» **What is needed**: Once you find the line containing "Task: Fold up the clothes" in the data below, copy it and each following line exactly, up to and including the line containing "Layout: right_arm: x", and nothing else.

» **Exercise data**:
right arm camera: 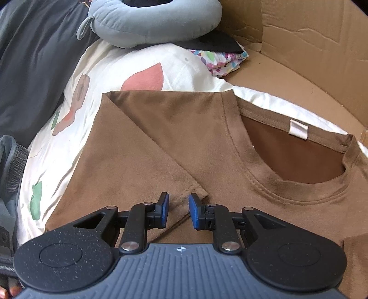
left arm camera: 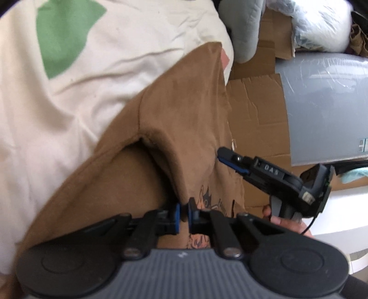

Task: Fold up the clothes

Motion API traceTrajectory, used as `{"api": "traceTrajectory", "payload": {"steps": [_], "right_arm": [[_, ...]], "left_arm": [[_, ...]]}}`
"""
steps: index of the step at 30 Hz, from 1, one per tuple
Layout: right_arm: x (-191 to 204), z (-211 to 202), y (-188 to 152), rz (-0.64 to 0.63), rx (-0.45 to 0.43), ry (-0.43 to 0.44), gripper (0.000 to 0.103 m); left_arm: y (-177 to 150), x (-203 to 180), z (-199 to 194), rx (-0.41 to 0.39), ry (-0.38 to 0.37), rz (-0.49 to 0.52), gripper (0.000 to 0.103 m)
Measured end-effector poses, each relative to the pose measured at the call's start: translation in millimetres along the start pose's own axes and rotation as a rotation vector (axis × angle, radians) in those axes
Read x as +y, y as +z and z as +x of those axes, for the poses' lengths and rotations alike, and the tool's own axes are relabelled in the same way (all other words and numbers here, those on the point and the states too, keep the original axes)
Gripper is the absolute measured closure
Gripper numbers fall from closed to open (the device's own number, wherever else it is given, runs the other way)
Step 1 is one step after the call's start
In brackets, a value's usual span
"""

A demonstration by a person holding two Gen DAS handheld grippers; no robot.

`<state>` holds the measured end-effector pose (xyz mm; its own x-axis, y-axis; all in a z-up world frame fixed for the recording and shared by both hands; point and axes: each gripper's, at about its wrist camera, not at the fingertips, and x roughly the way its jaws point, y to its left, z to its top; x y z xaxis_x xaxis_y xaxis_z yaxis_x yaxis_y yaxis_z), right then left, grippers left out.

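Observation:
A brown T-shirt point(right arm camera: 184, 128) lies on a cream quilt, collar and white label to the right and one side folded in along a diagonal edge. My right gripper point(right arm camera: 179, 210) hovers over the folded sleeve's hem, its blue pads apart with flat cloth showing in the gap. In the left wrist view the same T-shirt point(left arm camera: 191, 110) rises in a raised fold near its printed graphic. My left gripper point(left arm camera: 184, 215) is shut on that fold. The right gripper point(left arm camera: 230, 159) reaches in from the right above the shirt's edge, with a person's hand behind it.
The cream quilt point(left arm camera: 76, 96) bears green and pink patches. Flattened cardboard point(left arm camera: 260, 108) lies to the right of it. A grey neck pillow point(right arm camera: 149, 20) and small folded clothes point(right arm camera: 220, 59) sit beyond the shirt. Dark bedding point(right arm camera: 34, 69) fills the left.

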<state>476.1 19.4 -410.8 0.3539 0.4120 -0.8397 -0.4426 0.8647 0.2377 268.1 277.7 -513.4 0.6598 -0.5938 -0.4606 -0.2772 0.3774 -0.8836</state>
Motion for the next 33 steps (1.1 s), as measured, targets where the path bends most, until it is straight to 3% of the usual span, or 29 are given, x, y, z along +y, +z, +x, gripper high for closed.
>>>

» **Response area**:
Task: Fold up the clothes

Motion API traceTrajectory, used as `{"api": "traceTrajectory", "payload": {"steps": [_], "right_arm": [[_, ...]], "left_arm": [[_, ...]]}}`
"""
steps: index of the step at 30 Hz, from 1, one per tuple
Layout: right_arm: x (-191 to 204), z (-211 to 202), y (-188 to 152), rz (-0.64 to 0.63), rx (-0.45 to 0.43), ry (-0.43 to 0.44), gripper (0.000 to 0.103 m); left_arm: y (-177 to 150), x (-203 to 180), z (-199 to 194), rx (-0.41 to 0.39), ry (-0.38 to 0.37), rz (-0.49 to 0.52), gripper (0.000 to 0.103 m)

Nothing else is needed, and the exercise is over.